* [Work task] Report back every line from the entries below in which the word "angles" occurs.

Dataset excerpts
———

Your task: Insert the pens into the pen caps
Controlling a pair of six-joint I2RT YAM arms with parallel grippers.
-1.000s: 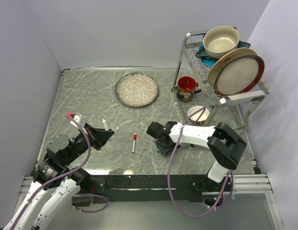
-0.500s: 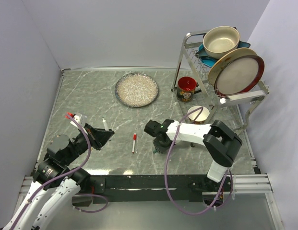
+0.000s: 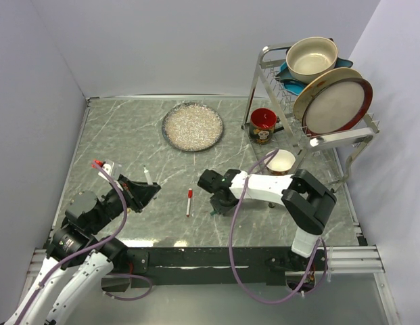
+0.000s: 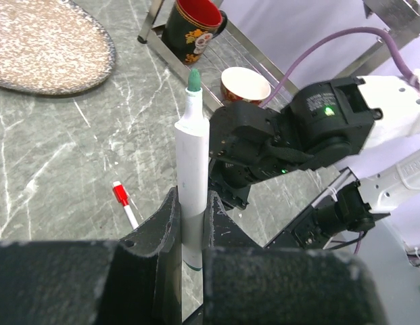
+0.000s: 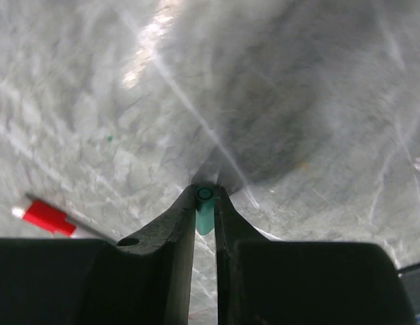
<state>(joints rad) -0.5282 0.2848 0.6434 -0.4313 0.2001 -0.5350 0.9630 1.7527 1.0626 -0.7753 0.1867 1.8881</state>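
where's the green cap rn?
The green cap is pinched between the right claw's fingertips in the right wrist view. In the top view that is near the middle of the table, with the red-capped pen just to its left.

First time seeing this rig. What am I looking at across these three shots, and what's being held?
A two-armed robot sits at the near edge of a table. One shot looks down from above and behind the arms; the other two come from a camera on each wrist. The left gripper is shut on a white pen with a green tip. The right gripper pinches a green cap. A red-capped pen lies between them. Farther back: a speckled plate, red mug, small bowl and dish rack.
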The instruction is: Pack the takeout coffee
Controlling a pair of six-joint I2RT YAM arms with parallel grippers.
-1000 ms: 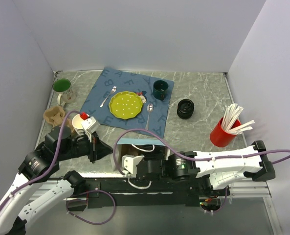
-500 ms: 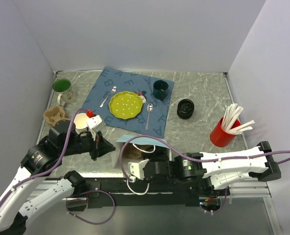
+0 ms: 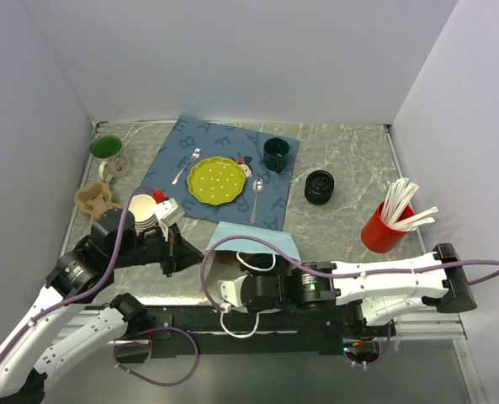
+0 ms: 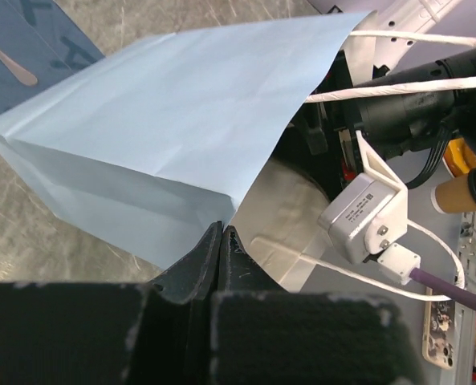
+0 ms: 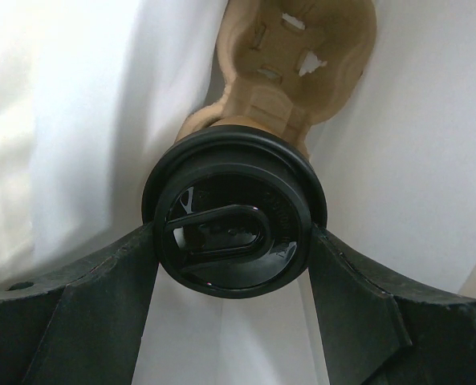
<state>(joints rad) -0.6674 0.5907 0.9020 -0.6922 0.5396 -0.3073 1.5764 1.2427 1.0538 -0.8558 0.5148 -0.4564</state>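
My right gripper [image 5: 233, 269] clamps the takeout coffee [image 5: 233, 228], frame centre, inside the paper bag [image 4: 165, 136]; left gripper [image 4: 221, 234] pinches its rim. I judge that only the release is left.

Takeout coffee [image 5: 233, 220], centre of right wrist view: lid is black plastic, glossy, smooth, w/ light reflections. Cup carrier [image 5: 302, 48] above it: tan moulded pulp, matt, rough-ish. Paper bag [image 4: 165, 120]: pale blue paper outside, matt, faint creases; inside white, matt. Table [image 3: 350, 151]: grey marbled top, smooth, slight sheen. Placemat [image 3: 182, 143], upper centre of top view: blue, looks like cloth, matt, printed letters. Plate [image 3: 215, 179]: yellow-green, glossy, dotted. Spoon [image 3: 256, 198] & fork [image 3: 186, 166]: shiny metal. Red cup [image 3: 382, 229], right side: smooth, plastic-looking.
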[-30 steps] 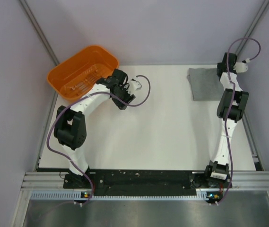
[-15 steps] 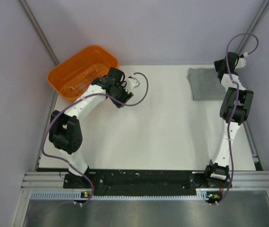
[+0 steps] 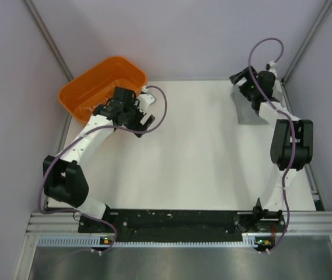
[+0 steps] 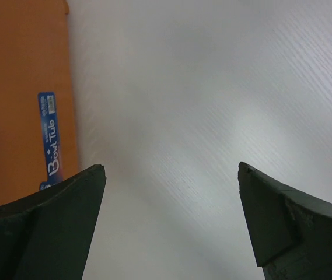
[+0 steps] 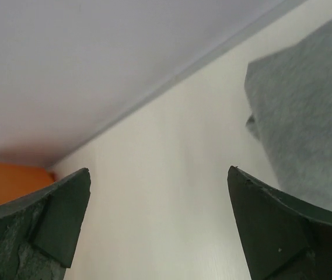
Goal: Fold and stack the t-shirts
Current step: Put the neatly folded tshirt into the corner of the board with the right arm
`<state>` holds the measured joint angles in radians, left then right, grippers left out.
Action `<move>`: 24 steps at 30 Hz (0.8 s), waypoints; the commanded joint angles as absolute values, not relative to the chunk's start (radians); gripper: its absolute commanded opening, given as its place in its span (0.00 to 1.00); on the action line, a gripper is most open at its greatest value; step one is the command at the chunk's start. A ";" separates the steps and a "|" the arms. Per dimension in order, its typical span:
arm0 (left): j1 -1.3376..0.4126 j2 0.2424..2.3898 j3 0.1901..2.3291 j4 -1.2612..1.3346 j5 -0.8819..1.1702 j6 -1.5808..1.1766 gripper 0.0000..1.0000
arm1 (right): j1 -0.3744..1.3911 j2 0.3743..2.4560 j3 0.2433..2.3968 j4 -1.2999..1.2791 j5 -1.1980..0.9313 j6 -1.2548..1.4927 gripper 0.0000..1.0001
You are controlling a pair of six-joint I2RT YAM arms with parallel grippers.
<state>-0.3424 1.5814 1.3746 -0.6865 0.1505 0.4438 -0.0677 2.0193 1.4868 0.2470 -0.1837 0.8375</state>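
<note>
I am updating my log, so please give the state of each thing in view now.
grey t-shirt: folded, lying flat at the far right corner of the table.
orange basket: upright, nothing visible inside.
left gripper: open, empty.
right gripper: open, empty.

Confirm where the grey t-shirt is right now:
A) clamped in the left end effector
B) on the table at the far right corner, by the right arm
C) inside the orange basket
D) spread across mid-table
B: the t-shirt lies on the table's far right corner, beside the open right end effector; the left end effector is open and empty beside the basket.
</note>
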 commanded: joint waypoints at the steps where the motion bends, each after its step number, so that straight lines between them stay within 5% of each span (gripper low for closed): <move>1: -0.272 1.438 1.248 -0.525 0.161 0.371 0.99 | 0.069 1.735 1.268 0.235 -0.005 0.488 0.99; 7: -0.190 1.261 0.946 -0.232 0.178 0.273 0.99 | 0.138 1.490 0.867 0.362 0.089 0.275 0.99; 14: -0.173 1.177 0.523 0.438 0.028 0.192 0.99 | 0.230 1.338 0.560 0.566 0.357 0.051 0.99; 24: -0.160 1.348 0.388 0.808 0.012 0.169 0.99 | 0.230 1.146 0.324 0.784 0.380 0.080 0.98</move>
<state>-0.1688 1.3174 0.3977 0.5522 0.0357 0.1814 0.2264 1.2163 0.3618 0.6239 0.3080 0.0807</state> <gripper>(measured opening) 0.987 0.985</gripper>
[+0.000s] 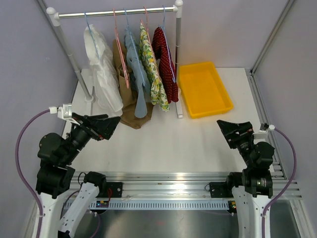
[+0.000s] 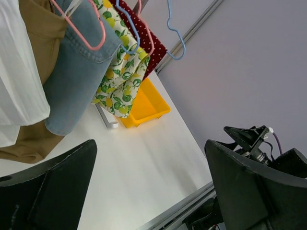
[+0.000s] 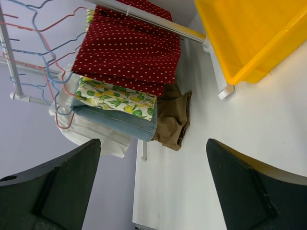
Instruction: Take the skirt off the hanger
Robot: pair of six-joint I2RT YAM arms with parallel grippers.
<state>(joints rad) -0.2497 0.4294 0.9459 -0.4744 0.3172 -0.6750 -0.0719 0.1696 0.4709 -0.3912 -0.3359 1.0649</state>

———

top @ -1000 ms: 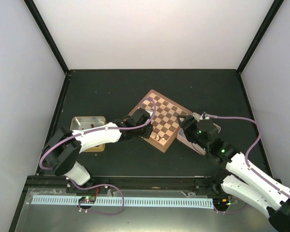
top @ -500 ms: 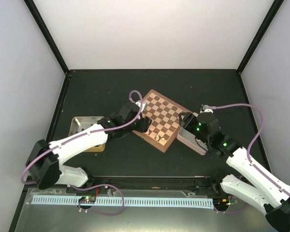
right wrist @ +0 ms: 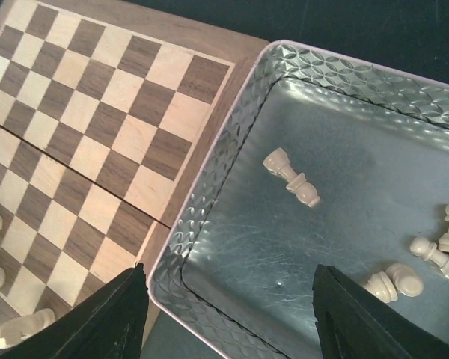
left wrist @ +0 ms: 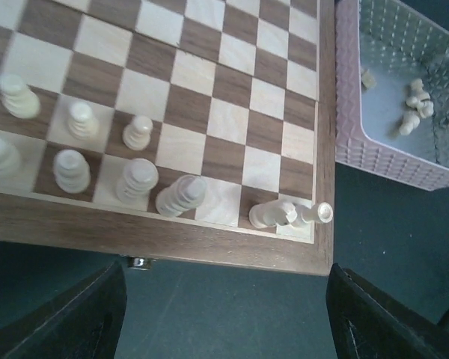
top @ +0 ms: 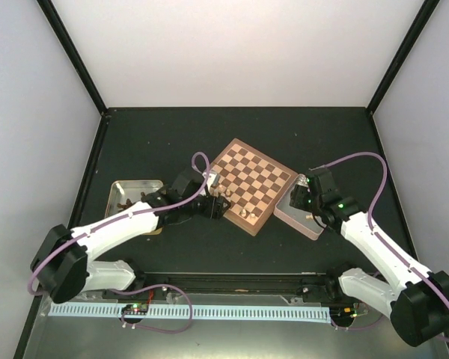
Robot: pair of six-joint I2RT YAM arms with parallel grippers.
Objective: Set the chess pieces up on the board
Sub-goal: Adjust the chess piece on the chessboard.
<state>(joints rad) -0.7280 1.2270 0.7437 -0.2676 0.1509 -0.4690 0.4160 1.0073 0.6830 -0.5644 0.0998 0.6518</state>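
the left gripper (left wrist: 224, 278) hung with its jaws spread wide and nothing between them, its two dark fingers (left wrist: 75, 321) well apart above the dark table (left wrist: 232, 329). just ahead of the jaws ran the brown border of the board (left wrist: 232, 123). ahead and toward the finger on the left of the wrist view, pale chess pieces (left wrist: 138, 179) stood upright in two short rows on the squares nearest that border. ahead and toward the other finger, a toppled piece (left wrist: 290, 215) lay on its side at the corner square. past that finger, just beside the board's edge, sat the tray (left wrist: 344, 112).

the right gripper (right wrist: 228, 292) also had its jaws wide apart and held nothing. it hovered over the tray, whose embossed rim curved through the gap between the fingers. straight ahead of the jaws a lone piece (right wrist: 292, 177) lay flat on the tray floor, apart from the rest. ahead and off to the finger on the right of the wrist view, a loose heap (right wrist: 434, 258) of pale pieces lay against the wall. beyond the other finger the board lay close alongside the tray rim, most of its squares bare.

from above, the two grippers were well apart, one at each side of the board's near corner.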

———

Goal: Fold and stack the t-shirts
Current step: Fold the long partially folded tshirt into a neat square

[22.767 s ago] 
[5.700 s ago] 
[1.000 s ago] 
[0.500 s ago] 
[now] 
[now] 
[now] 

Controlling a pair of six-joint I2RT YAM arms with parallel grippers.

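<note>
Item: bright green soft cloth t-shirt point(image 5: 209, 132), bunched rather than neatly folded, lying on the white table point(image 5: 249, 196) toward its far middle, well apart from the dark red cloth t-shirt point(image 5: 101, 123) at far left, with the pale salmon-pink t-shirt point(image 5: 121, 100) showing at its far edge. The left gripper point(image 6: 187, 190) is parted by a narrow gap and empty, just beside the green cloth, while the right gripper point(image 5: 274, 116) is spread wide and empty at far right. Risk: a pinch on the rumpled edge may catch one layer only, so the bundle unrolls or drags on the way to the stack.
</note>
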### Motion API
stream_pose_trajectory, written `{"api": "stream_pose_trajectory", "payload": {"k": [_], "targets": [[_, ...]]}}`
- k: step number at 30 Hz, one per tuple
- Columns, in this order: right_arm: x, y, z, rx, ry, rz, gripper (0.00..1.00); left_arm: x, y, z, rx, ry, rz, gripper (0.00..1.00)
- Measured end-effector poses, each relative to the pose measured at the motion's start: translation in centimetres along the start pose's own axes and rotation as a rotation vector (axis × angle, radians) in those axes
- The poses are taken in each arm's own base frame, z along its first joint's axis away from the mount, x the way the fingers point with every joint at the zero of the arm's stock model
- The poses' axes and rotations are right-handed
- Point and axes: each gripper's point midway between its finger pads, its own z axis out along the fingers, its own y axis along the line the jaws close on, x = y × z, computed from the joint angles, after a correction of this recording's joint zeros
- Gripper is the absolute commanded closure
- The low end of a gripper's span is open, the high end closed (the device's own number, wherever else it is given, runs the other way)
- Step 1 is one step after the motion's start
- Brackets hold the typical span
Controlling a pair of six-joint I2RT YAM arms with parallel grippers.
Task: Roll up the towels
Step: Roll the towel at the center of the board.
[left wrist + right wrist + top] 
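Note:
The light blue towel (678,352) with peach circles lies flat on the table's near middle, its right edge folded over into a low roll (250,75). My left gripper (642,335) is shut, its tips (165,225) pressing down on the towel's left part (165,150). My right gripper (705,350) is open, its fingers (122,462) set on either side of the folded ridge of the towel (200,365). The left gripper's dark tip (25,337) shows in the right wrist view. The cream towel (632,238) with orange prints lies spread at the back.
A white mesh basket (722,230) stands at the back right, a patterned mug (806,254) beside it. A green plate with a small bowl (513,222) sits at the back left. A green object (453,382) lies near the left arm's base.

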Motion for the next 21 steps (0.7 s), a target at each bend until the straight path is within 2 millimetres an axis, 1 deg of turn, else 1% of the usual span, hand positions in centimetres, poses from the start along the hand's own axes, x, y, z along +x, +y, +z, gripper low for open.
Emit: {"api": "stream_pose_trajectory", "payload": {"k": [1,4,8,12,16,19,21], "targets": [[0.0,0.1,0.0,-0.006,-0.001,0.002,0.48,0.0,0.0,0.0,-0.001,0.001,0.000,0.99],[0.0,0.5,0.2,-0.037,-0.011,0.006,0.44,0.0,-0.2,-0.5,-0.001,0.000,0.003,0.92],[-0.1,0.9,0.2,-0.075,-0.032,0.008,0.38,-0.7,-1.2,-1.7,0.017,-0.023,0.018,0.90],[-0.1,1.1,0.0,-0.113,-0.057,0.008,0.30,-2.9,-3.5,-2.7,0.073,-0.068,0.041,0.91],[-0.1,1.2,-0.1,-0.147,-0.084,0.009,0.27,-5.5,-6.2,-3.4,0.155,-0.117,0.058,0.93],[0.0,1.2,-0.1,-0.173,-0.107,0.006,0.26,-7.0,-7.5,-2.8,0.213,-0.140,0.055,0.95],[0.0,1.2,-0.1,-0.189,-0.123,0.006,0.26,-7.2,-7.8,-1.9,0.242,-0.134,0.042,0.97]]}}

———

* [Answer below]
`<state>` holds the measured joint angles in radians, left then right, grippers left out.
Action `<move>`: 24 steps at 30 Hz (0.8 s), waypoints; the commanded joint angles as absolute values, not relative to the chunk's start (radians); gripper: its absolute commanded opening, given as its place in its span (0.00 to 1.00); on the action line, a gripper is most open at its greatest value; step one is the command at the chunk's start. A ";" separates the steps and a "|" the arms. Per dimension in order, its typical span:
- Point and axes: each gripper's point midway between its finger pads, its own z axis out along the fingers, its own y axis along the line the jaws close on, x = y × z, computed from the joint angles, after a correction of this recording's joint zeros

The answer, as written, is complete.